Vols. IX–XI: Literature of the Republic, Part IV., 1861–1889


By Benjamin Franklin Taylor (1819–1887)

[Born in Lowville, N. Y., 1819. Died in Cleveland, O., 1887. From Old-Time Pictures, and Sheaves of Rhyme. 1874.]

WHEN October comes,

And poplars drift their leafage down in flakes of gold below,

And beeches burn like twilight fires that used to tell of snow,

And maples bursting into flame set all the hills a-fire,

And Summer from her evergreens sees Paradise draw nigher—

A thousand sunsets all at once distil like Hermon’s dew,

And linger on the waiting woods and stain them through and through,

As if all earth had blossomed out, one grand Corinthian flower,

To crown Time’s graceful capital for just one gorgeous hour!

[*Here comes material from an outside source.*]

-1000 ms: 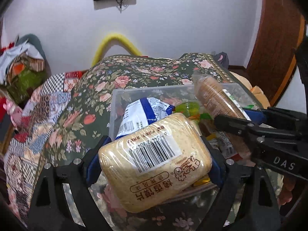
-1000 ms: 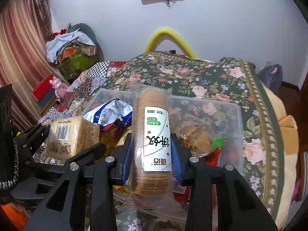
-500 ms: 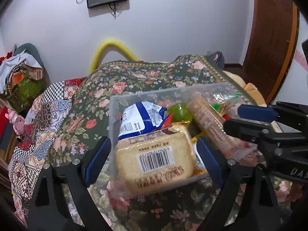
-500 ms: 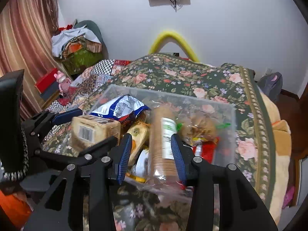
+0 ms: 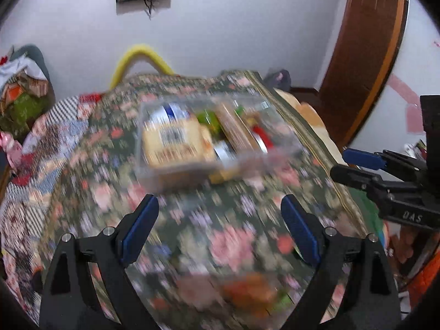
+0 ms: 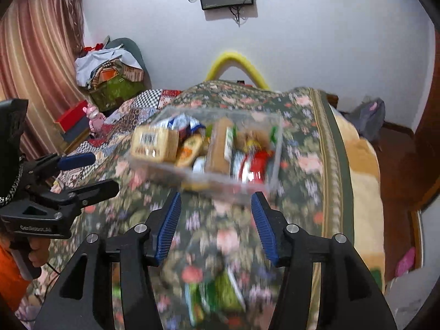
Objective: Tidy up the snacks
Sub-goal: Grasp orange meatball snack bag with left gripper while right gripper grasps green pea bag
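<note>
A clear plastic bin [image 5: 280,151] [image 6: 276,148] sits on the floral bedspread, full of snacks. The tan bread pack with a barcode [image 5: 176,143] [image 6: 154,143] lies at its left side. The long cracker sleeve [image 5: 233,132] [image 6: 218,148] lies in the middle, beside a red packet [image 6: 257,165]. My left gripper [image 5: 220,228] is open and empty, well back from the bin. My right gripper [image 6: 217,225] is open and empty, just in front of the bin. Both views are blurred by motion.
More snack packets lie on the bedspread near me, orange and brown [image 5: 247,291], green [image 6: 220,294]. A yellow curved rail [image 6: 236,60] rises behind the bed. Clothes pile [image 6: 110,77] at far left. A wooden door [image 5: 363,55] stands at right.
Both grippers let go of their packs, the bread and the cracker sleeve, which now lie in the bin. Both grippers opened and pulled back and up from the bin.
</note>
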`<state>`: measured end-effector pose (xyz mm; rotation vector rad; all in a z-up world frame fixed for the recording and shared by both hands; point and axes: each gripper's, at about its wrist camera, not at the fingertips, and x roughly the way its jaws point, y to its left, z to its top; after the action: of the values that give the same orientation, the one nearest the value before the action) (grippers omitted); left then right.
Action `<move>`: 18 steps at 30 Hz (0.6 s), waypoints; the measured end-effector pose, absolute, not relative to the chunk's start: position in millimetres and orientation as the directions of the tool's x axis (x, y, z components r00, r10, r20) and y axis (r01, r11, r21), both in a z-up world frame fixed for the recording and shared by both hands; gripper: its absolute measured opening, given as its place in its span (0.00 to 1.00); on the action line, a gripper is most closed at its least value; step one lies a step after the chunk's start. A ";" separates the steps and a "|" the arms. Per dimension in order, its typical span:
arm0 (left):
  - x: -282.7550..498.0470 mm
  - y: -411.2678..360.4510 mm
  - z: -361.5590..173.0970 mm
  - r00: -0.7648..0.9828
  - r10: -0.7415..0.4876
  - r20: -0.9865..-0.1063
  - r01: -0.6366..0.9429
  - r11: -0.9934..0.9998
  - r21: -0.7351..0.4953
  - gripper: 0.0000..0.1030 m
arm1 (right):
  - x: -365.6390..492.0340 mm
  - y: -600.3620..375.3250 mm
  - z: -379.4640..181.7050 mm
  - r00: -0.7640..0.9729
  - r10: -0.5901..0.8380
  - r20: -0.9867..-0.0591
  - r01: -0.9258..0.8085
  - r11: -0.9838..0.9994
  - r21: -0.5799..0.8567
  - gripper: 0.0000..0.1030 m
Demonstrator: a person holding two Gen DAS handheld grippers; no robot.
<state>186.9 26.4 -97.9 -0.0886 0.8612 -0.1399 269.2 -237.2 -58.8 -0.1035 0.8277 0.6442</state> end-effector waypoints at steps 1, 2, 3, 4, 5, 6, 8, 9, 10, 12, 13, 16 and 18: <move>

They strike their colors to the king of all the stately throng—

He comes in pomp, OCTOBER! To him all times belong:

The frost is on his sandals, but the flush is on his cheeks,

September sheaves are in his arms, June voices when he speaks;

The elms lift bravely like a torch within a Grecian hand:

See where they light the Monarch on through all the splendid land!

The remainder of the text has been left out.